Чужая дама в зеркале смотрела на императрицу в упор. У нее были бесцветные брови и ввалившиеся глаза, обведенные черным. Всклокоченные, жухлые волосы. Шея, лицо, подбородок – все в мелких морщинах от обвисшей кожи – заметно подрагивали. Александра сделала усилие остановить дрожь. И эта попытка открыла ей правду. Она?
Удивленный возглас застыл на губах. Да ей лет сорок! Maman выглядит лучше!
Следующая мысль раздавила женщину. Поэтому Никс не приходит?
Дверь распахнулась. Как в плохой пьесе. Немая сцена. Звуки встревоженных голосов, топот ног.

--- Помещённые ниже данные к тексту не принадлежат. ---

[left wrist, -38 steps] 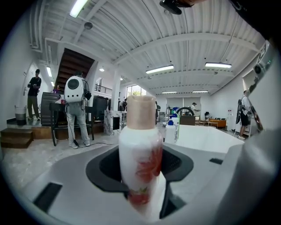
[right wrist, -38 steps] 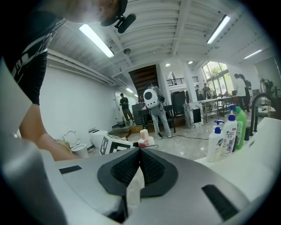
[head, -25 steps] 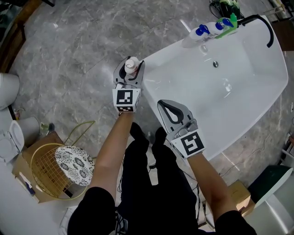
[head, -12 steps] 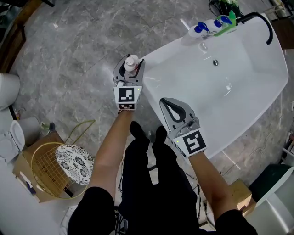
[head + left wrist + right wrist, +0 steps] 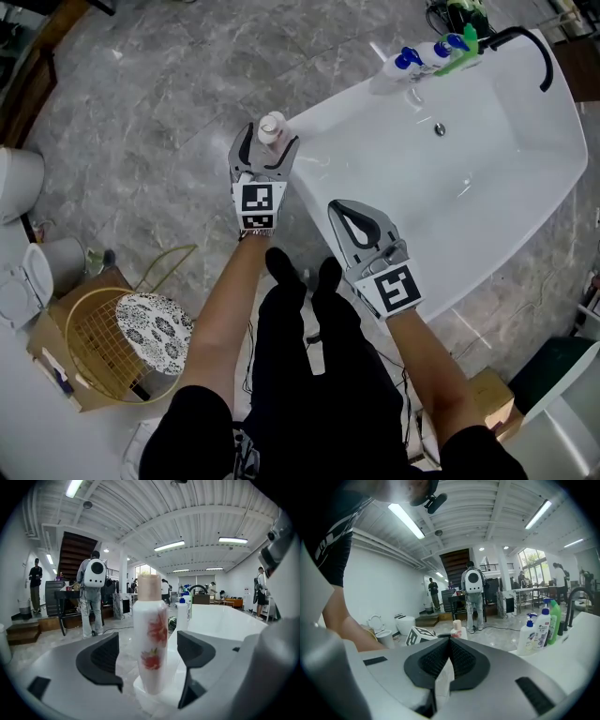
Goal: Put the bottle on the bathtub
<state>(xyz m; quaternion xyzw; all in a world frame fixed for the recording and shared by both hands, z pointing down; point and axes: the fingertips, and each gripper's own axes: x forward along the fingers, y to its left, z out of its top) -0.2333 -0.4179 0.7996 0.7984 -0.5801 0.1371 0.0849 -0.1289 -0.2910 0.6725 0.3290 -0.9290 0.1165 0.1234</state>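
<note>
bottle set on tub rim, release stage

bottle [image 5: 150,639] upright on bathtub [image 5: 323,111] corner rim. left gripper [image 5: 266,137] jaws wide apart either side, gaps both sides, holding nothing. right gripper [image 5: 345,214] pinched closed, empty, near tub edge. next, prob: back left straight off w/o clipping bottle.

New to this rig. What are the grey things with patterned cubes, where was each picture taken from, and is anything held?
A person holds a grey two-jaw tool in each hand; the cubes are part of them. One picture looks down from a camera on the person's head; the other two come from cameras riding on each tool. The left tool has its jaws apart either side of a white bottle with red flowers, upright on the corner rim of the white bathtub, gripping nothing. The right tool is shut and empty. On the far rim stand white pump bottles with blue tops.
</note>
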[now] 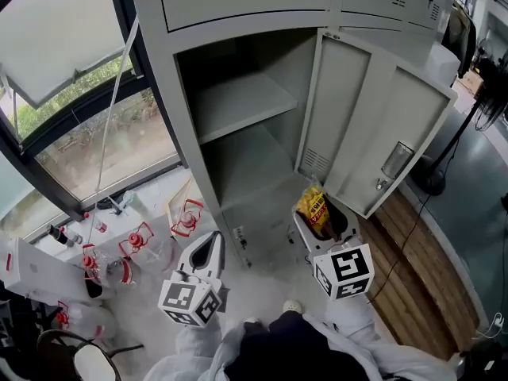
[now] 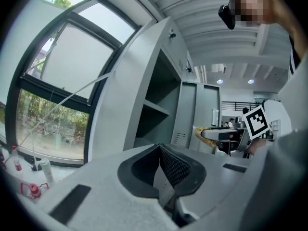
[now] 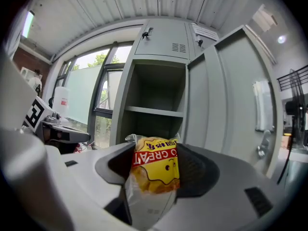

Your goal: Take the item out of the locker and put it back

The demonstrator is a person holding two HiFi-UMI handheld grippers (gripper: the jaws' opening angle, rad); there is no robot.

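Locker point(image 1: 163, 101) stands ahead, door point(image 1: 373, 121) swung open at its right, shelf point(image 1: 242, 101) inside, up high. Snack bag point(image 1: 314, 209) sits between the jaws of the right gripper point(image 1: 319, 221), outside, before the door's foot. Left gripper point(image 1: 211, 244) is left of it. Window point(image 1: 79, 109) is left of the locker, with bottles point(image 1: 140, 241) below on the floor point(image 1: 262, 292).

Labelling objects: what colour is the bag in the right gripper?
Yellow with a red band; the bag shows best in the right gripper view.

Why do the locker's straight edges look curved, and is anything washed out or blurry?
Head view: the wide lens slants the locker; light is even. Left gripper view: round fisheye, dark corners, the window glares pale. Right gripper view: same bending; the snack bag is sharp on top, softer lower down.
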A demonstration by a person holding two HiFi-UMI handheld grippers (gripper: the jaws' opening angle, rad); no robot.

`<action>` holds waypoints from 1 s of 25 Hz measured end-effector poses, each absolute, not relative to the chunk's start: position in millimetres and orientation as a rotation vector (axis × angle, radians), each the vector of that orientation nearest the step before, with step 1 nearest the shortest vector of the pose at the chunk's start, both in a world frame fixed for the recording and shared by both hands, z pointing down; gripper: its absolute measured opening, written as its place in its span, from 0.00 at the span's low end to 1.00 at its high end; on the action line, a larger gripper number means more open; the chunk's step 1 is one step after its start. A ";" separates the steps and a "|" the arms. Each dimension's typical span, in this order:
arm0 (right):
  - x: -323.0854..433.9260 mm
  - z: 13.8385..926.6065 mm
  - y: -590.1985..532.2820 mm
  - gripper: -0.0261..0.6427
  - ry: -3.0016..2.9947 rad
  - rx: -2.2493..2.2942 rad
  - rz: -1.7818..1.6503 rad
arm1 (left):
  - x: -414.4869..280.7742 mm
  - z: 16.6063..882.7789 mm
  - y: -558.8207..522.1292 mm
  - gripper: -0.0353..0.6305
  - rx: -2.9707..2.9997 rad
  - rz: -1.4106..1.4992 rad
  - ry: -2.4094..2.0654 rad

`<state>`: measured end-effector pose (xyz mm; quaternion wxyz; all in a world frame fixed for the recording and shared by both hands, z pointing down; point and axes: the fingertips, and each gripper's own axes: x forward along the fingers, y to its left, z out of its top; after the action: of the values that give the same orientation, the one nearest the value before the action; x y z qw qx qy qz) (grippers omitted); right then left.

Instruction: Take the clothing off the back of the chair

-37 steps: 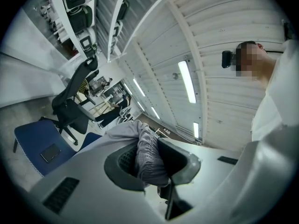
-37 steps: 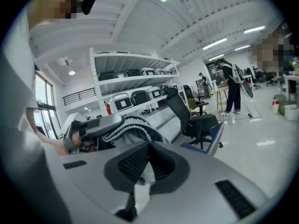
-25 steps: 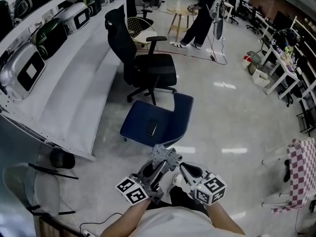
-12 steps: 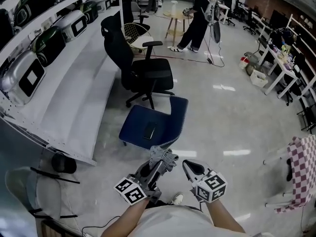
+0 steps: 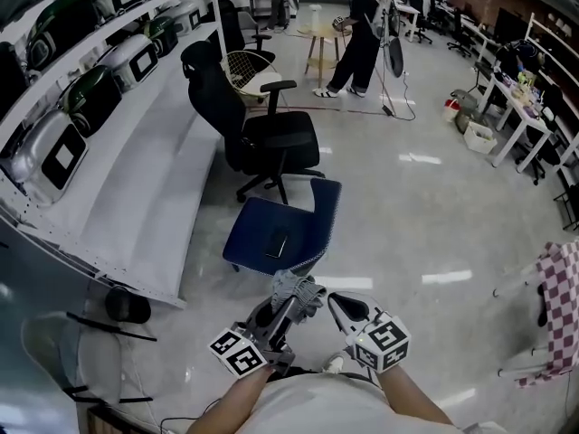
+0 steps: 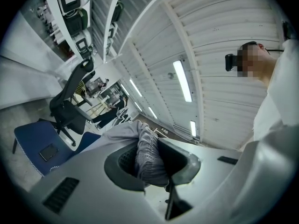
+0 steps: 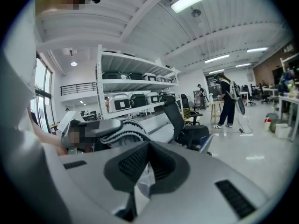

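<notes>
A grey garment with a ribbed cuff (image 5: 295,290) is bunched between the jaws of my left gripper (image 5: 288,304), which is shut on it. The left gripper view shows the garment (image 6: 148,158) pinched in the left gripper (image 6: 152,146). It hangs in the air just short of the blue chair (image 5: 280,231), whose back is bare. My right gripper (image 5: 336,304) is beside it on the right, jaws together. In the right gripper view the right gripper (image 7: 148,146) tips meet, with pale cloth showing below them. The left gripper's ribbed cuff (image 7: 120,132) is close by.
A dark phone (image 5: 277,242) lies on the blue chair's seat. A black office chair (image 5: 262,134) stands behind it. White shelving with appliances (image 5: 109,152) runs along the left. A person (image 5: 362,25) stands far back, with desks (image 5: 529,125) at the right.
Both grippers have drifted slightly while keeping the same pose, the left still gripping the garment. The head view has swung a little, so the chairs sit slightly further left.
</notes>
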<state>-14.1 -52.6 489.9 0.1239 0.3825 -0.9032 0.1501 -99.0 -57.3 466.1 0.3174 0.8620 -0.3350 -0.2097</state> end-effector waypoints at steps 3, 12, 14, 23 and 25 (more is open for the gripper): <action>-12.7 487.1 -53.5 0.06 -2.643 1.109 0.426 | -96.8 462.6 -57.6 0.18 2.274 -0.555 -0.886; -15.4 486.4 -52.2 0.06 -2.666 1.073 0.414 | -88.9 467.2 -48.2 0.18 2.268 -0.529 -0.892; -18.4 486.9 -51.9 0.06 -2.668 1.060 0.412 | -91.5 467.7 -47.2 0.18 2.262 -0.533 -0.900; -27.7 488.0 -51.2 0.06 -2.674 1.019 0.409 | -100.3 472.9 -44.8 0.18 2.226 -0.546 -0.923; -29.1 488.0 -51.7 0.06 -2.674 1.016 0.405 | -101.7 473.7 -45.5 0.18 2.222 -0.550 -0.922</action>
<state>-29.1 -51.7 488.0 0.1261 0.3489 -0.9182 0.1392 -101.7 -45.5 473.7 0.3304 0.8498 -0.3527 -0.2103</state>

– Прочь! Раньше надо было приглядывать!
Рык отца ее детей. Неужели он теперь останется для нее только… Страх показаться мужу такой заставил Александру разжать пальцы. Она не устояла на ногах и села на пол, закрыв лицо ладонями. Руки, подхватившие ее под мышки, тряслись.
– Что случилось?
Шарлотта норовила отвернуться от него.
– Не смотри!
Николай понес жену к кровати. На полпути он застыл, все еще не понимая, в чем дело. Медленно до него начало доходить произошедшее. Он видел то, чего еще не разглядела она, – тонкие нити седины в проборе. Какая злая ведьма заколдовала его принцессу?

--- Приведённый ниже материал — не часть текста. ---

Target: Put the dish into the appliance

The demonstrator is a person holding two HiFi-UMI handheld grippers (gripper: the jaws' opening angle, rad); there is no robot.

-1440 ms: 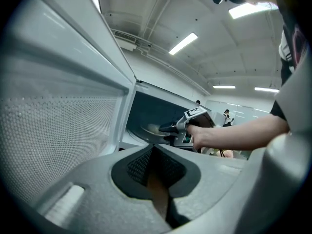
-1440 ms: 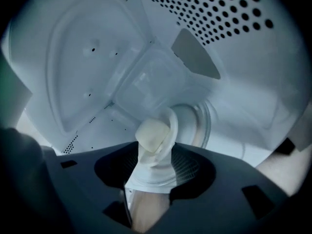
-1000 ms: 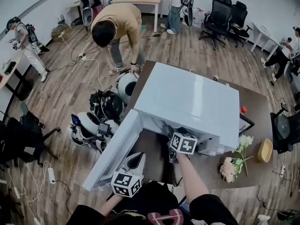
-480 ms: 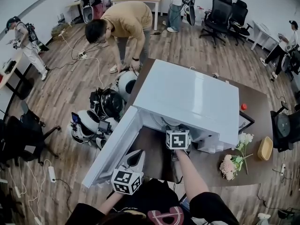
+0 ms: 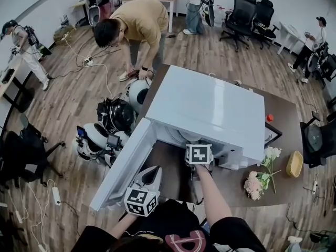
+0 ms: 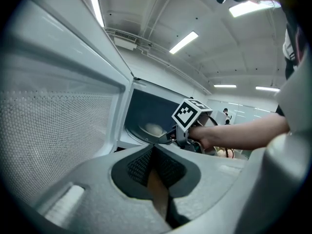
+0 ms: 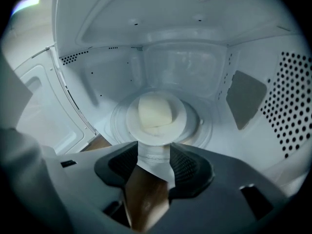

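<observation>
Dish [image 7: 155, 117]: white, with food on it, lying flat on the turntable [image 7: 201, 126] inside the microwave [image 5: 210, 109]; placing looks done. Your right gripper [image 7: 155, 156]: sits squarer at the mouth than a second ago, jaws just narrowed yet apart, nothing between them. Your left gripper [image 6: 153, 150]: closed, empty, beside the open door [image 5: 123, 167]. Clearances: cavity walls close on both sides, roof lip just above; your free room lies straight back over the table [image 5: 231, 190]. Door not yet shut.
</observation>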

— Что вы можете сказать об этом перстне?
Менее всего издерганный очными ставками Сергей Волконский ждал подобного вопроса.
– У вас имеется такой же?
Бенкендорф делал вид, что они чужие. Этого требовала официальная обстановка дознания. Поведи генерал себя иначе – были бы нарушены незримые правила игры. Серж понимал и не противился. Они не в кабаке, не в гостиной, не на бивуаке. Допрос – штука трудная не только для арестанта, но и для следователя. А с Волконским все с самого начала шло наперекосяк.